Buraya kadar olan anlatımımızı “Müstakilen Varım ve Muhtarım” iddiasından kurtulmamış ama inanan birisi de söyleyebilir ve benzer hisleri taşıyabilir. O durum, Amentü Billahi kapsamında olan ve Billahi anlamda iman edenin hisleri ve yolu gibi değildir. “Müstakilen Varım ve Muhtarım” iddiası ile olan hisler hem o noktada kalır hem de bir gelir bir gider. Bu sebepten “Müstakilen Varım ve Muhtarım” iddiası ile bunları yapan kişi bazen sebebini anlayamadığı bir huzur bulur, bazen de kendisini büyük bir çıkmazın içinde bulur. Bu kişi esas çözmesi gereken sorunun “Müstakilen Varım ve Muhtarım” iddiası olduğunun farkına varmalıdır.
Talibin “her şey Allah’tandır” ve “ben kaderimden razıyım” hissiyatları çok önemlidir, ancak bir başlangıçtır; aslında talib çalışmaya ve ilerlemeye yeni başlayacaktır. Bu noktada Talib bilmelidir ki geriyi temizledikçe ön açılır. Yani DuniHi algı ve zann’ları temizlendikçe “Müstakilen Varım ve Muhtarım” iddiası ile olan hayal, fikir, düşünce, yorum, konuşma dili ve beden dili ortadan kalktıkça Billahi anlamda imanın önü açılır ve talib yol alır. Yöntem, yolun önünü açmak değil, daima gerisindekileri temizlemektir. Çünkü yolun önü olan Ahsen-i Takviym yapının üstünü, yolun gerisindeki diye tanımladığımız Esfele Safiliyn zann kompleksi formatlayarak fonksiyonsuz hale getirmiştir. Kur’an işte bu formata “kalpteki maraz” tanımını kullanmış ve bu marazdan temizlenen kalbe de ‘’Kalb-i Selim’’ demiştir.

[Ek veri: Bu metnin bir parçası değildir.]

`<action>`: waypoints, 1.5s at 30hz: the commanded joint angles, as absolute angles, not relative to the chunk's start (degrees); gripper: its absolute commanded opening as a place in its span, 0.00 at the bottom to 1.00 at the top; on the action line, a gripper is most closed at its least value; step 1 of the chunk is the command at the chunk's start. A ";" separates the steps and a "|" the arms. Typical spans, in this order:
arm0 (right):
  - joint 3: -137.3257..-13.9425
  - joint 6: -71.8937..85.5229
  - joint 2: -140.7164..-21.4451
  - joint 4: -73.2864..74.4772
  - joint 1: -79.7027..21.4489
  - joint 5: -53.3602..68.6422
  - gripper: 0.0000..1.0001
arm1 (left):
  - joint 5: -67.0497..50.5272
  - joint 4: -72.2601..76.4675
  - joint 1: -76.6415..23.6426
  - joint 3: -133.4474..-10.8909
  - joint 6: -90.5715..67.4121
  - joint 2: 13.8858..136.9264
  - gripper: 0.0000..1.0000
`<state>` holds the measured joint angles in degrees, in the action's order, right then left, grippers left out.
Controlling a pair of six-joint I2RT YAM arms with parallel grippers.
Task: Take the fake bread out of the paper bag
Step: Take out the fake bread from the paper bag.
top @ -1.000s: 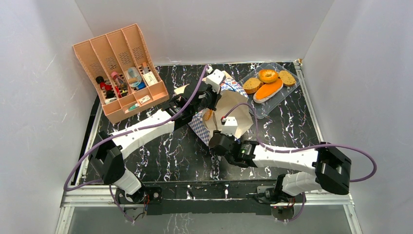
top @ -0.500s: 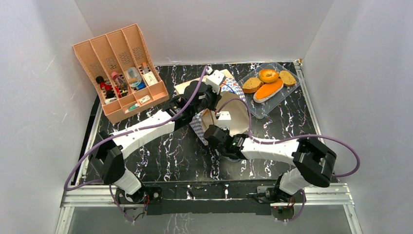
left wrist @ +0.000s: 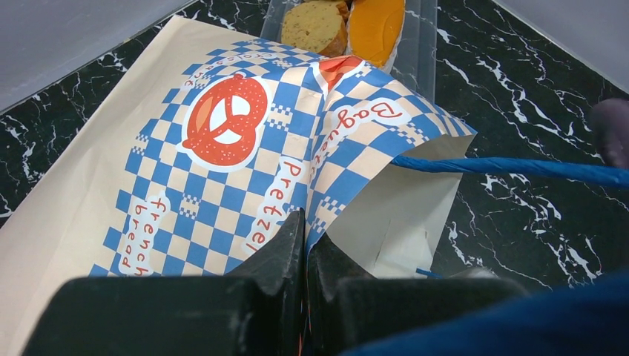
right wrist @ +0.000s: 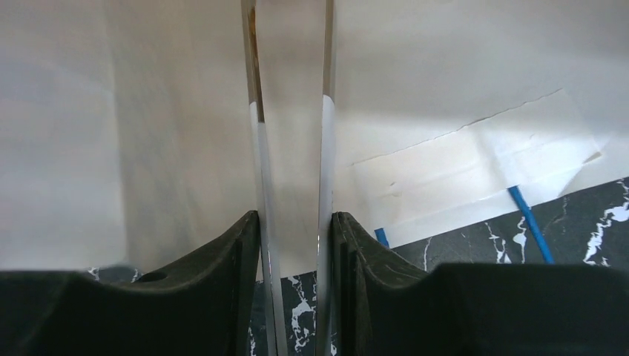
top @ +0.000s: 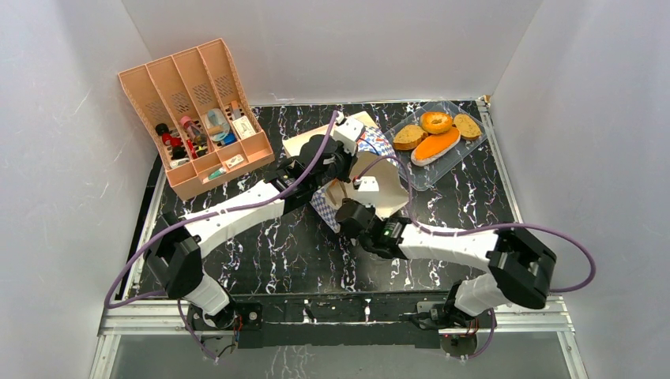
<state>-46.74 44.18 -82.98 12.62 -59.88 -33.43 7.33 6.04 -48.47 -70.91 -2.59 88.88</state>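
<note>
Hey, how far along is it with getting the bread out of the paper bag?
Four fake bread pieces already lie in the clear tray. The left claw pinches the paper bag by its rim; the right claw holds tongs inside it. Whether bread remains inside isn't visible.

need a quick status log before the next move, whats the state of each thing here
paper bag: on its side, mouth open, rim pinched
left gripper: shut on the paper bag rim
right gripper: shut on metal tongs
metal tongs: partly squeezed, arms reaching into the bag
fake bread: four pieces lying in the clear tray, out of the bag
orange organiser: upright, slots holding small items
</note>
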 commanded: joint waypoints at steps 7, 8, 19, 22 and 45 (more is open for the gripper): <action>-42.89 45.60 -71.78 12.12 -59.55 -35.77 0.00 | 12.67 7.73 -48.94 -69.70 -2.79 87.31 0.00; -42.58 45.74 -70.80 12.54 -59.71 -35.77 0.00 | 12.93 7.73 -48.84 -69.70 -2.67 87.50 0.00; -40.26 46.70 -59.56 18.49 -60.60 -35.12 0.00 | 15.35 8.42 -48.87 -71.10 -2.06 89.89 0.00; -40.24 46.86 -57.03 20.40 -60.97 -35.00 0.00 | 15.95 8.55 -48.25 -72.27 -1.64 91.65 0.00; -44.50 50.66 -41.83 38.06 -62.93 -43.11 0.00 | 8.57 11.78 -36.34 -81.72 -4.95 104.61 0.00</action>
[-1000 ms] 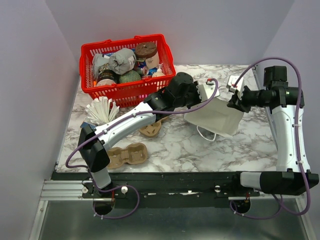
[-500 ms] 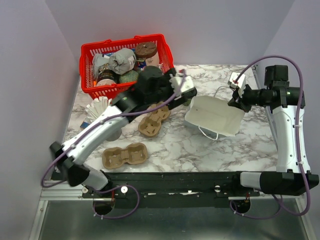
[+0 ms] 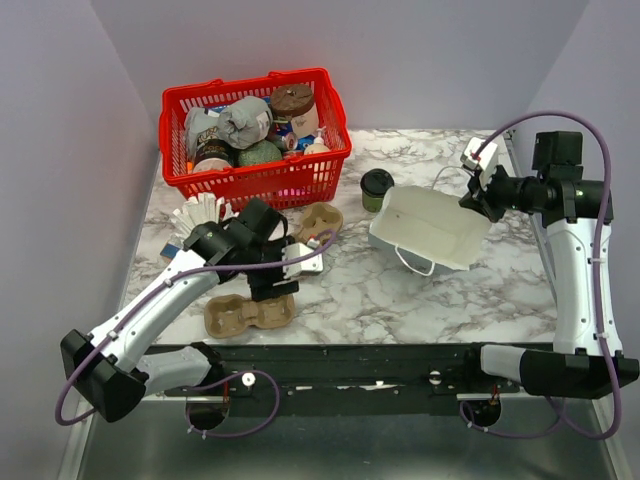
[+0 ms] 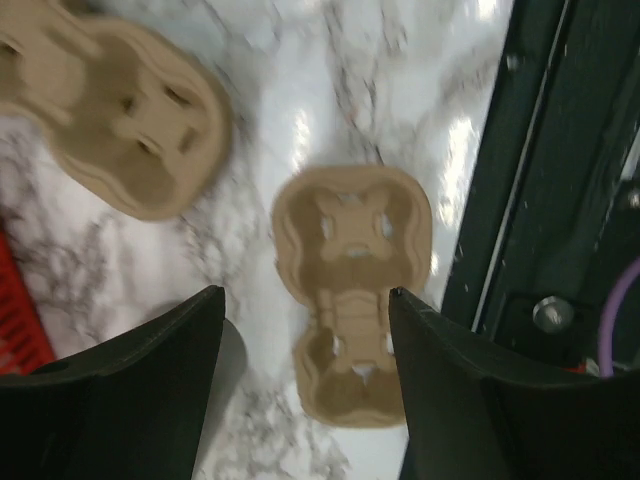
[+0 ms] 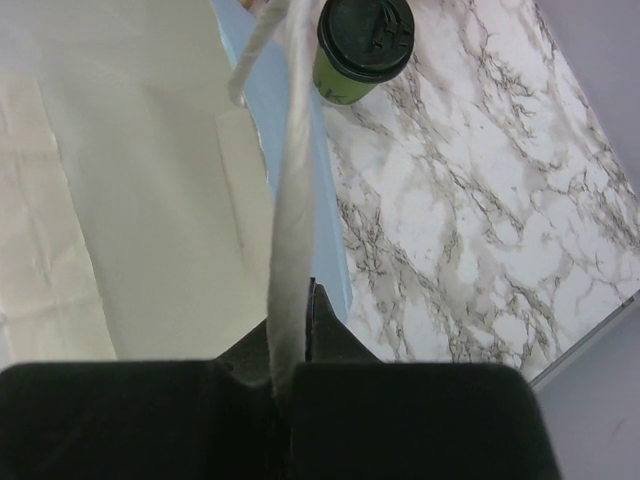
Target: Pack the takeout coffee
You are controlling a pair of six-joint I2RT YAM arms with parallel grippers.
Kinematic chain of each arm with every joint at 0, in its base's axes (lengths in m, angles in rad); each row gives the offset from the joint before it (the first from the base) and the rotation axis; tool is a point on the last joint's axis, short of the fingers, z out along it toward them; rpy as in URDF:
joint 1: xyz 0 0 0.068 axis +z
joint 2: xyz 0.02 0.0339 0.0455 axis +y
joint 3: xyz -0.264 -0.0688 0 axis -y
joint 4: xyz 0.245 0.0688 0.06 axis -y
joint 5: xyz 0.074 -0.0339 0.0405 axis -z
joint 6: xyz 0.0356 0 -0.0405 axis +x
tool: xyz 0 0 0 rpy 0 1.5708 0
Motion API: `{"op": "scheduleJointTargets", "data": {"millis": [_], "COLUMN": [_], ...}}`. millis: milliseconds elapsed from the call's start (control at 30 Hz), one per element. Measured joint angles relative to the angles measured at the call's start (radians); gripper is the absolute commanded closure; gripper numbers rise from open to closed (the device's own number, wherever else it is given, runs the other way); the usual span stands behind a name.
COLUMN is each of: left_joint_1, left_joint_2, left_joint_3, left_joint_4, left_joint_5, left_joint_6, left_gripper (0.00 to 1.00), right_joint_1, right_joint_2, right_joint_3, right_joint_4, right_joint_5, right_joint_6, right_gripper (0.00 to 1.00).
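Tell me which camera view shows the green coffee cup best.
The right wrist view: the green coffee cup is large and sharp, black lid and green wall clear. The top external view shows it small, beside the white bag. The left wrist view misses it.

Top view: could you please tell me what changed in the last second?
The left gripper opened and pulled back from the paper bag to above a cardboard carrier, leaving the coffee cup standing beside the bag. The right gripper stayed on the bag's rim; the basket did not move.
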Motion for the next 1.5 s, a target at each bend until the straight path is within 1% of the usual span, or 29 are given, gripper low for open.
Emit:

Şuara Sȗresi 88 ve 89:  “O gün mal da fayda vermez, oğullar da! Ancak Allah’a Kalb-i Selim ile gelmiş kimse müstesna.”
Esfele Safiliyn formattan önce Ahsen-i Takviym yapının kalbı Allah’a karşı asiliği, haddi aşmayı tanımadığı için, tabiatı gereği tahirdi, temizdi. Ancak Halifetullah vasıflı insanın cennet hayatı için gerekli olan, başlangıçtaki bu tahir kalp değildir, o tahir kalbın tekrar elde edilmesidir. Onun tekrar elde edilmesi gerekiyor ki işte bu Hakk Yol’da “Kazanılmış Değişim” ile olur.

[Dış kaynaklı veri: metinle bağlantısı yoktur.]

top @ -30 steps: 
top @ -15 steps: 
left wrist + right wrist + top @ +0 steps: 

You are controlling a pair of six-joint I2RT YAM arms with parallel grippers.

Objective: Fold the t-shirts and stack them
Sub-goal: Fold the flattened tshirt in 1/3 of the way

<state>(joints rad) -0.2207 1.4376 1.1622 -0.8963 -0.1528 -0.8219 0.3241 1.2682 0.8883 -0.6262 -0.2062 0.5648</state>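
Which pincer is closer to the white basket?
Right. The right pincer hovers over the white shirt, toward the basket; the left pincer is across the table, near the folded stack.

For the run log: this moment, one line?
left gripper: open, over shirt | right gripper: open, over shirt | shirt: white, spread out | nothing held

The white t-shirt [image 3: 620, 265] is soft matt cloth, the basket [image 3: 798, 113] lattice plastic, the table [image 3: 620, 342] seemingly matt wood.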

Hakk yolda “Kazanılmış Değişim”i yöneten “RIZA YOLU”dur. Ahsen-i Takviym’inEsfeleSafiliyn öncesi kalbı RAZI ve TESLİMdi, ancak bunun bilincinde değildi. A’raf Sȗresi 172. Ayetten öğreniyoruz ki insanın kalbı o TESLİMİYET ve RIZA sebebiyle, başlangıçtaki Ahsen-i Takviym yapıya Rabbi “Ben sizin Rabbiniz değil miyim?” diye sorduğunda, o temizlikle “evet, bilfiil şahidiz ki, Rabbimizsin” dedi. Ama gerekli olan bilinç onda yoktu. Ahiretteki cennet ikramı için, Halifetullah vasıflı insanın, aynı manada ancak o mananın bilincini kazanmış olarak ‘’Allahümme ente Rabbi’’ demesi gerekmektedir. ‘’Allahümme ENTE Rabbi’’ seslenişi bu sebeple çok değerlidir.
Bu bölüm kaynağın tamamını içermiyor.